Synthetic dyes of various classes are widely applied in food production. Reliable and simple methods of dye determination are in demand for food quality control. Novel, sensitive, and selective voltammetric sensors based on glassy carbon electrodes modified with mixtures of metal oxide nanoparticles (NPs) dispersed in water or surfactant media have been developed for the first time for Sunset Yellow FCF, Brilliant Blue FCF, and Quinoline Yellow. Mixtures of CeO₂ and SnO₂ NPs dispersed in surfactants or CeO₂ and Fe₂O₃ NPs are the best sensing layers for the determining of Sunset Yellow FCF and Quinoline Yellow or Brilliant Blue FCF.

1. Introduction

Synthetic dyes of various classes are widely applied in food production due to bright and reproducible colors, high stability, and improvement in the foodstuff appearance [1,2]. The dye content in food is strictly regulated due to a wide range of possible negative health effects [3]. Therefore, simple and reliable methods are in demand for food quality control. The presence of electroactive fragments in the structure of synthetic dyes makes possible the development of voltammetric sensors for their quantification.

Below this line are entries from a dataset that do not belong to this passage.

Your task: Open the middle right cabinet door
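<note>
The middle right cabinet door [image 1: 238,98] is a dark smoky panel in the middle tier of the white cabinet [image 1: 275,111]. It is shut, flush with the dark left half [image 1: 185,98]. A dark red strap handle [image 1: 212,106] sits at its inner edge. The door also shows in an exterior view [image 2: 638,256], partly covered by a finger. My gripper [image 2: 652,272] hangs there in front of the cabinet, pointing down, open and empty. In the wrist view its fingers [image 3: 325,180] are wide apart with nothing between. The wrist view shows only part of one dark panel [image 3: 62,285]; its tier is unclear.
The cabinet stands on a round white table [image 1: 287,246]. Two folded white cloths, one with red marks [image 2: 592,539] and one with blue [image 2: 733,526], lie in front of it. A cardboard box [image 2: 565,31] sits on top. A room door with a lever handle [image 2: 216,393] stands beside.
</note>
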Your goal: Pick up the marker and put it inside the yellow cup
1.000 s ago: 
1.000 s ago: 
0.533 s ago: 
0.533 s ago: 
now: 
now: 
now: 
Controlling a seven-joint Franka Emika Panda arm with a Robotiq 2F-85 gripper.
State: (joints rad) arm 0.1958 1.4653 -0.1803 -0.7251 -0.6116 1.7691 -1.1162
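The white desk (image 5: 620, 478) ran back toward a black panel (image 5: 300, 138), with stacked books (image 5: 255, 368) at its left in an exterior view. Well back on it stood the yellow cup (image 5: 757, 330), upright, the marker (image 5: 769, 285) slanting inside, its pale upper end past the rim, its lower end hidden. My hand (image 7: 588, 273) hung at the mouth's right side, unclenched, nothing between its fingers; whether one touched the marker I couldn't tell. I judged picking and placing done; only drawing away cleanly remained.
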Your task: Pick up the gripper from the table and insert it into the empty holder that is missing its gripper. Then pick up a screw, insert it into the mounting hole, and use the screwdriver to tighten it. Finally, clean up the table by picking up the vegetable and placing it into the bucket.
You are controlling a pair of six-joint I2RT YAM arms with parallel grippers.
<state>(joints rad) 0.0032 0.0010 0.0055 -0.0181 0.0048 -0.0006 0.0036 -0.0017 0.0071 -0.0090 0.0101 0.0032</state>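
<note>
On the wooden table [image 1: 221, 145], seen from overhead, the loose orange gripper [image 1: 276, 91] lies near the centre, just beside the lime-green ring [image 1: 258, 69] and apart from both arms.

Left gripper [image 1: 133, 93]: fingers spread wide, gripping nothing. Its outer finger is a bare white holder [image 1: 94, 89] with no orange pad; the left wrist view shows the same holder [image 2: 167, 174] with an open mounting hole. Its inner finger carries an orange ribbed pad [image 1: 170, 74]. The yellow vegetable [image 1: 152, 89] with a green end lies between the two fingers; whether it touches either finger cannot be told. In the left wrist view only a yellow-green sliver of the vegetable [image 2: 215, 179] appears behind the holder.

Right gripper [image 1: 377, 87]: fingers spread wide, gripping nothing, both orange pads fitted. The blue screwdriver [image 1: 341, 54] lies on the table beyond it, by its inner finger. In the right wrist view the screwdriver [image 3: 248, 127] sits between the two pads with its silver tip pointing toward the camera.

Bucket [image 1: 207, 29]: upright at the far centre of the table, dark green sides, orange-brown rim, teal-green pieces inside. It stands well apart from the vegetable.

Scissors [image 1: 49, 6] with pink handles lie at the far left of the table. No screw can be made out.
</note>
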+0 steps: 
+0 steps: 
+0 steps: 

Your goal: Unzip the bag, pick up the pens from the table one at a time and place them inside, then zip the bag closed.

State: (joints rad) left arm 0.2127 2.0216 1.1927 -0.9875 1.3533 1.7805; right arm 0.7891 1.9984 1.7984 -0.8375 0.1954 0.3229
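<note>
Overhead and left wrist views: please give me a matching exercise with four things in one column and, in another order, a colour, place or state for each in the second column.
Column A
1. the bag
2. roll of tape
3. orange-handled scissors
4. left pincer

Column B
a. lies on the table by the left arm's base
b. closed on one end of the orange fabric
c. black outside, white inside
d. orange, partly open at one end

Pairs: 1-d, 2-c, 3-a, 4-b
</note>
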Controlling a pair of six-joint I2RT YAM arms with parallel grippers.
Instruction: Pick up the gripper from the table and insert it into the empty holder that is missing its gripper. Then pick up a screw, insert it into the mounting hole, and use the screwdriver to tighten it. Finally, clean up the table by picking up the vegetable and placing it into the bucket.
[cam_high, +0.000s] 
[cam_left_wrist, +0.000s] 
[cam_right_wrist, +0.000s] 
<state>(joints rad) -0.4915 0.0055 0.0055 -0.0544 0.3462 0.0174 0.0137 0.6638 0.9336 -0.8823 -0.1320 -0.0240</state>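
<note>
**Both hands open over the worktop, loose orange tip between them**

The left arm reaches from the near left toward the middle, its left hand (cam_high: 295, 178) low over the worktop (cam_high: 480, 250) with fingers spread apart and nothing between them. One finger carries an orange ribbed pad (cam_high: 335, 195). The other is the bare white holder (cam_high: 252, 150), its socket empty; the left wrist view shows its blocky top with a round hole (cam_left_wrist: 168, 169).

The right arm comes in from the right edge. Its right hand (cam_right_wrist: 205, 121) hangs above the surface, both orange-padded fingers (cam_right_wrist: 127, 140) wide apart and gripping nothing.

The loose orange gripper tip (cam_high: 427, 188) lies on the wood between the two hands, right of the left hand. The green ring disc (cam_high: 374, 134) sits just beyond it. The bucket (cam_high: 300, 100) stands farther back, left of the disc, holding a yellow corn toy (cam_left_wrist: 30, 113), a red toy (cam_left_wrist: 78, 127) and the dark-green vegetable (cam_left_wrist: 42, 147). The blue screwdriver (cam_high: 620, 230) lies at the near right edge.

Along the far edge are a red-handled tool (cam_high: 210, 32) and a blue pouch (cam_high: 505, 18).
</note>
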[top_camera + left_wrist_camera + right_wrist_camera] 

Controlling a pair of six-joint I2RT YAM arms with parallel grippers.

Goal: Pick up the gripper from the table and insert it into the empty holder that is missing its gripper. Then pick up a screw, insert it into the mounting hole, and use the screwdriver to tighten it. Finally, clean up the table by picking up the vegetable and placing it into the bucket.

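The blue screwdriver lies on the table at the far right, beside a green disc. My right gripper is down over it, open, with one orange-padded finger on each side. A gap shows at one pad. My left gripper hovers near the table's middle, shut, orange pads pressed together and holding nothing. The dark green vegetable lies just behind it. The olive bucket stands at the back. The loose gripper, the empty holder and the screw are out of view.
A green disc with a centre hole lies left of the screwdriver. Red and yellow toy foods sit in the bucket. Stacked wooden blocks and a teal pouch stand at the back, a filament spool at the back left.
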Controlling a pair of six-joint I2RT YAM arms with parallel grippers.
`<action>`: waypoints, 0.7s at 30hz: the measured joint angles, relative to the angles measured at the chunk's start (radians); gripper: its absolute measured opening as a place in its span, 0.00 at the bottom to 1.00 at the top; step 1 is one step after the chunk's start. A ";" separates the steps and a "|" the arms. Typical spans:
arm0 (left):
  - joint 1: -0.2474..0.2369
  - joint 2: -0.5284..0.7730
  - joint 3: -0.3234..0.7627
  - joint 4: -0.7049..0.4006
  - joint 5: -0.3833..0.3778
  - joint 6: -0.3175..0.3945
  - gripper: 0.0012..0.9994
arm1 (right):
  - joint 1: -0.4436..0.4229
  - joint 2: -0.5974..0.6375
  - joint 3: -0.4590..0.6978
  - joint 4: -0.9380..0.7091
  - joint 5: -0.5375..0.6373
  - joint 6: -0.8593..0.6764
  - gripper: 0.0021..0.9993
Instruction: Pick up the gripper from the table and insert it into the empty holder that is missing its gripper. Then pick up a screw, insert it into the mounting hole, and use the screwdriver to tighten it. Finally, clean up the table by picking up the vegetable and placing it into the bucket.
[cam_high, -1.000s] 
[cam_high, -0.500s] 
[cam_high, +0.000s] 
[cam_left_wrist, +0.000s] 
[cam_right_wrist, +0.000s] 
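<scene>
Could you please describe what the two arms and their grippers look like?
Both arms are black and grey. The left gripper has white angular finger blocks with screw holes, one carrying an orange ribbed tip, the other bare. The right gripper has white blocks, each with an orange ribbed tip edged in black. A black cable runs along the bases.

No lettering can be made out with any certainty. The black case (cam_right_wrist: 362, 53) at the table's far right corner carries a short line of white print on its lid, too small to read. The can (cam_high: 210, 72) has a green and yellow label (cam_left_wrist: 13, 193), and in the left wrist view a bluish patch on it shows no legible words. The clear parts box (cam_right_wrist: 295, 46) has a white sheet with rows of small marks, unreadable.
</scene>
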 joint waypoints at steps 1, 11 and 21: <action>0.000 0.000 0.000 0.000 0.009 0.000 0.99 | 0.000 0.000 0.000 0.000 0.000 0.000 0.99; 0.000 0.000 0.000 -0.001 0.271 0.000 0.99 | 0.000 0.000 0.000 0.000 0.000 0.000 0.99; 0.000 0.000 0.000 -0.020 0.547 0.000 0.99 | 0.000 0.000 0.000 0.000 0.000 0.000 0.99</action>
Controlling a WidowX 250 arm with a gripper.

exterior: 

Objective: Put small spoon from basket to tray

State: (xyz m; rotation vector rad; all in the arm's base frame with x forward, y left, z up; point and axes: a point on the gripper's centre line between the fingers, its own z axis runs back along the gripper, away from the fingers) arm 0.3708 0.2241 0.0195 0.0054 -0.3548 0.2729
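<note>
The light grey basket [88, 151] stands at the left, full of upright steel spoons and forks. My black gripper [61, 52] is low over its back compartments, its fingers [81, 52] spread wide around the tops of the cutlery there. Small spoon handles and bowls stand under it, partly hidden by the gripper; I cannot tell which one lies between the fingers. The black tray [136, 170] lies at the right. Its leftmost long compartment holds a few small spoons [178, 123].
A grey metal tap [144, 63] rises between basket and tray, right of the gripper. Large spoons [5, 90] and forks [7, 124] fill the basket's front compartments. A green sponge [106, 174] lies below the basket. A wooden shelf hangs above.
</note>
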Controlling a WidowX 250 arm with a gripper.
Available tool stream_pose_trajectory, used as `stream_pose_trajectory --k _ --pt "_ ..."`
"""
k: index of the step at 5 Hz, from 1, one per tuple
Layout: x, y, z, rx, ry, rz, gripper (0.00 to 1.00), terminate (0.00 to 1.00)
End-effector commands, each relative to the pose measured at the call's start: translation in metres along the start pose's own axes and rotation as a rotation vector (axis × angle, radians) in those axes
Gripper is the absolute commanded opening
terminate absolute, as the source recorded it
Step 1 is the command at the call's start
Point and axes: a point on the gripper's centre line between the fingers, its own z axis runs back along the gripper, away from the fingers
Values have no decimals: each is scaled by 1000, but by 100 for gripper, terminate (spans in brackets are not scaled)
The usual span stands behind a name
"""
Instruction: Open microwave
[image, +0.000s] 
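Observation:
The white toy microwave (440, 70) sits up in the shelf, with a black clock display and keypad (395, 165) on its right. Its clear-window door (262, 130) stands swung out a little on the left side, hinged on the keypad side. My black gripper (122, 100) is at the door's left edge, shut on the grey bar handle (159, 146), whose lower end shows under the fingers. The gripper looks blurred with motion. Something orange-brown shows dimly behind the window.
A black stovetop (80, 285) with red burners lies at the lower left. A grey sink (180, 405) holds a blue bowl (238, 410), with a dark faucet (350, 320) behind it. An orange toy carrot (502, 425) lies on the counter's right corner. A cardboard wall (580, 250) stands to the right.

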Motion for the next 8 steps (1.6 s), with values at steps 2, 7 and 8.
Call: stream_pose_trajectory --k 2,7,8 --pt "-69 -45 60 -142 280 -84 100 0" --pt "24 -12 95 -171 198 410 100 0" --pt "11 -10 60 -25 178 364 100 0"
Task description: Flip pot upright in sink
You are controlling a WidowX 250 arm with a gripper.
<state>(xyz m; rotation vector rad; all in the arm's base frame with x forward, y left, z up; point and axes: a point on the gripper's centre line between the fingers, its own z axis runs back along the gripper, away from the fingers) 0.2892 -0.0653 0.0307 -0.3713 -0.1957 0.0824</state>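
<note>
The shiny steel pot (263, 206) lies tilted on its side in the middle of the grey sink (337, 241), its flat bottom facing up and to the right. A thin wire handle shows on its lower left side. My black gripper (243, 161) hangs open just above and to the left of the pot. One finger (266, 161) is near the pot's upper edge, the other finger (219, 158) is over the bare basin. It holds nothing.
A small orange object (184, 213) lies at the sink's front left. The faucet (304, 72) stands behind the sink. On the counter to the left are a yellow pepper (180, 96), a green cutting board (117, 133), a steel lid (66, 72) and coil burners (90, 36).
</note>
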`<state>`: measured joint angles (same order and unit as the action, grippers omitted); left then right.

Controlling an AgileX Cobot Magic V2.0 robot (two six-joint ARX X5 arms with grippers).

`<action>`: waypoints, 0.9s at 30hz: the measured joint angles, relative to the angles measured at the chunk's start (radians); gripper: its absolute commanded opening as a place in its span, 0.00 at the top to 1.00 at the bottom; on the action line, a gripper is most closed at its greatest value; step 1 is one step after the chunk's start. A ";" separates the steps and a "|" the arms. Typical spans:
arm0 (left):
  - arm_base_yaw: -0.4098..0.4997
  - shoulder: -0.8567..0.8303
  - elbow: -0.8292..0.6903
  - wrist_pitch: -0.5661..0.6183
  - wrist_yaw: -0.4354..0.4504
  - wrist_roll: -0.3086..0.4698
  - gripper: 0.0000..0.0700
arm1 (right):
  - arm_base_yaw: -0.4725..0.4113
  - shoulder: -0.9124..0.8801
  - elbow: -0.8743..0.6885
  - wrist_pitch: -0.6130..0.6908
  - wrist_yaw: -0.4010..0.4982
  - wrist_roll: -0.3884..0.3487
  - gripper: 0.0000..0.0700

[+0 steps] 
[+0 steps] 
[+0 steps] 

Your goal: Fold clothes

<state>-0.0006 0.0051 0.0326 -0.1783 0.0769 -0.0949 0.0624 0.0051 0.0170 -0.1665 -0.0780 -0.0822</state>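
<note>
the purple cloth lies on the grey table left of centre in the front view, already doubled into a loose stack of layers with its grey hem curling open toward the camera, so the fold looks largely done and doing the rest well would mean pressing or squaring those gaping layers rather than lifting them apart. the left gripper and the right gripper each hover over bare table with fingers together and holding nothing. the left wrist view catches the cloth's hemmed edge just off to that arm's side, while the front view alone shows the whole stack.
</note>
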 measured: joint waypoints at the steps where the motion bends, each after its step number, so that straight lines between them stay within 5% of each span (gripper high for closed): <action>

Voltammetric sensors are a promising tool for the fast screening of synthetic dyes of various classes due to high sensitivity and selectivity, reliability, low costs, and possibilities of application on-site [4,5,6]. The sensing layer consisted of various types of nanomaterials, and their composites were used to provide sufficient analytical characteristics of dyes. Metal oxide nanomaterials are among the effective electrode surface modifiers. Nanostructured cerium(IV), tin(IV), iron(III), neodymium(III), zirconium(IV), and molybdenum(IV) oxides have been successfully applied as a sensing layer of voltammetric sensors to synthetic dyes [5,7,8,9,10,11]. The combination of several metal oxides providing a synergetic effect of each component is the further development in this field and shows improvement in the analytical parameters of the target dye analysis [12,13].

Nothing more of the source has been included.